The concluding essay by Kaiwar and Mazumdar argues that the world's people have, over time and for various agendas, been categorized into races, cultures, nations, and civilizations which, while seemingly fixed categories of identification, are, in fact, highly flexible, and continually appropriated, reinterpreted, and resisted in local terms. The categories of race, Orient, and nation have been "endowed with immense range, great longevity, and continued vitality," and are regularly appropriated by national and regional projects for identity and cultural politics. The myths of racialism, Orientalism, and nationalism constituted a notable component of the anti-colonial struggle, and remain central to identity politics in the postcolonial world.
Taken together, these studies emphasize the importance of history, unfolding over time and space, but also in showing the various moments in which such categories are mobilized for particular political and cultural projects. They question the notion that there is only one way of being modern. The uneven impact of global capitalism has resulted in differing assessments of the nature of economic development, political community, and cultural hegemony. Much of the tension of the contemporary period is due to the attempt of individuals to impose order by adopting an alternative path in the absence of "fixed signposts," the breakdown of community, the psychic isolation of individuals, class polarization, and spiritual emptiness of modern western societies. Hindutva and Islamic fundamentalism can be viewed as attempts to modernize without destroying the older social and economic systems, which capitalism requires. Like Marxism, these alternative ideologies are anti-western but modern because they see history as a prelude to a new world.
Collectively, this volume questions the notion that modernity is a single condition, that it is uniform everywhere, and that only one way of life is best for everyone. Scientific progress has not automatically led to a more organized society, nor have human values been converging. The twentieth century was witness to the greatest advances in science but also the most number of wars and genocides, and the greatest tyranny, thus challenging the idea that scientific progress will lead to convergence in other aspects of life.
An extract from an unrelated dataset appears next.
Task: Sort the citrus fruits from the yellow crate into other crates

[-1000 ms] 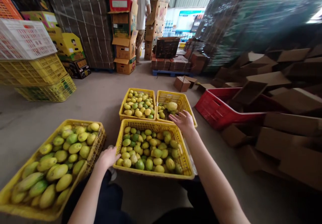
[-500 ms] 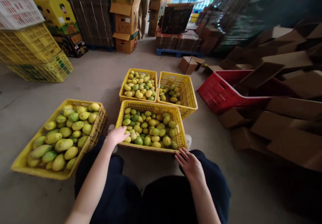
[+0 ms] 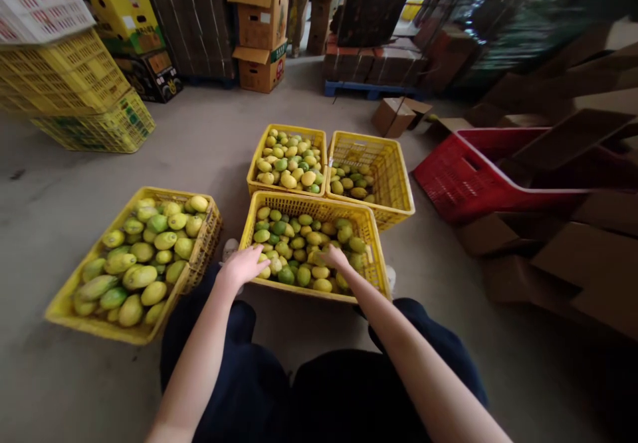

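Note:
In front of my knees stands a yellow plastic crate (image 3: 319, 198) filled with yellow and green lemons (image 3: 302, 275). My left hand (image 3: 244, 265) rests over its near left corner, fingers stretched out above the lemons at that edge. Inside the crate, near the middle, my right hand (image 3: 335, 257) points down with fingers bent around a lemon (image 3: 316, 257); the fingertips are partly hidden. Behind it, a crate (image 3: 249, 157) of lemons adjoins another crate (image 3: 393, 157) with fewer lemons in its bottom. At my left is one more full crate (image 3: 100, 327).
A red crate (image 3: 443, 177) with cardboard in it stands to the right, beside heaped cardboard boxes (image 3: 573, 250). Stacked yellow crates (image 3: 70, 78) are at the far left. Boxes on a blue pallet (image 3: 369, 89) and a cardboard box (image 3: 392, 117) lie ahead. A person's legs (image 3: 300, 11) show behind.
My right hand has left the near right corner of the crate and reached in among the lemons. My left hand stays at the left corner. The view has shifted slightly.

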The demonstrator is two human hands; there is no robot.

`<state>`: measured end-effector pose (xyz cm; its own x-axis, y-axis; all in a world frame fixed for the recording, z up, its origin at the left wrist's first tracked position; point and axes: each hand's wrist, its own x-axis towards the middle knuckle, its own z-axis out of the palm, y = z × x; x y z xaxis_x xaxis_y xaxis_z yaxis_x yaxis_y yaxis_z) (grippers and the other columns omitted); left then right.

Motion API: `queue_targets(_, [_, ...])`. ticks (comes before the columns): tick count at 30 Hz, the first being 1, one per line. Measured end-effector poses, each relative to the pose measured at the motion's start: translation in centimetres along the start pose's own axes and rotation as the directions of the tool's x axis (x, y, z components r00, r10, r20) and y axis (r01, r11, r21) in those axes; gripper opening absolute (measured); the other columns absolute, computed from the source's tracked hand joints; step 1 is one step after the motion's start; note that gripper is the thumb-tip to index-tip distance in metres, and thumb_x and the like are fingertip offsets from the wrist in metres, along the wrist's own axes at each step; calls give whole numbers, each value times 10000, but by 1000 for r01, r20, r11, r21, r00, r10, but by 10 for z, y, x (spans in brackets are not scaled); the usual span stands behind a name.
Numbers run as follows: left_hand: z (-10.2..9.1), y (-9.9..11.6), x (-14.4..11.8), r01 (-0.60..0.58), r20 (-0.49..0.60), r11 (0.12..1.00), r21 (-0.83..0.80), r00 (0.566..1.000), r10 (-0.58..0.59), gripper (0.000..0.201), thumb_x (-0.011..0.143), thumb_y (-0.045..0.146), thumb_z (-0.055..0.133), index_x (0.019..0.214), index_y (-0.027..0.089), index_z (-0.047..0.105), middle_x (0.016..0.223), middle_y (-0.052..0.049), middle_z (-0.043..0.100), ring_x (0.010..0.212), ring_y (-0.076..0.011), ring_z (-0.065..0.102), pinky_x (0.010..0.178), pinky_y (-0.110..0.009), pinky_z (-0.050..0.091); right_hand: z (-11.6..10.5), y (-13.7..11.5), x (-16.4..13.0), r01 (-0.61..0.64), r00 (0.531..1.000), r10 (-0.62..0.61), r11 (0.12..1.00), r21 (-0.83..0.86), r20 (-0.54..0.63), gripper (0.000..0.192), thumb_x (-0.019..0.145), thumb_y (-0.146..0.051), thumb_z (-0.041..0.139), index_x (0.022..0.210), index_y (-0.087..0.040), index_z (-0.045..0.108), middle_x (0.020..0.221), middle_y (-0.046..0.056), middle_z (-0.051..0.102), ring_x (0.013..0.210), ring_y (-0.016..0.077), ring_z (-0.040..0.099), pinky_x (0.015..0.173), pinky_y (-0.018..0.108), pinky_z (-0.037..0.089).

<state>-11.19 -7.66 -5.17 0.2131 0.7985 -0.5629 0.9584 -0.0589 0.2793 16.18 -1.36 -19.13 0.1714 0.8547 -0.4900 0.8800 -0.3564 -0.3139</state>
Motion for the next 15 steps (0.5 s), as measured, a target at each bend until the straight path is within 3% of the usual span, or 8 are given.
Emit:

This collection of impressive essays shows the various ways in which old divisive categories continue to re-emerge in different contexts and in different ways. This raises the question of whether there is, or can be, a common humanity or whether there are just humans pursuing conflicting ends. Should we continue to hold on to the idea of a common modernity and peaceful evolution? Is unity a false hope? How do we resolve the dialectical tension between universalism and particularism? Is conflict inevitable and should we learn to live with? The advance of scientific knowledge, after all, has not ushered in an era of reason, and a convergence of politics. The present conflict involving Al-Qaeeda should be seen less as the result of a "clash of civilizations" and more as one with roots in global economic, political, and cultural crises, produced by new forms of globalization. Even when Al-Qaeeda has been defeated, new types of terror, not necessarily religious in nature, are very likely to emerge because of rising human numbers, a bigger disparity between the rich and the poor, greater competition for natural resources, and the proliferation of weapons of mass destruction which, it should be remembered, are due to scientific advances. There is no consensus or certainty regarding the end result of "modernity," and instead of seeking to impose or create a utopian world littered with liberal democratic regimes in which the countries are linked in free trade, and in which the people live in peace and harmony, we might be better served by accepting that there will be differences among people and states, and that it would be more helpful to make every effort to achieve toleration and peaceful coexistence, even while differences remain.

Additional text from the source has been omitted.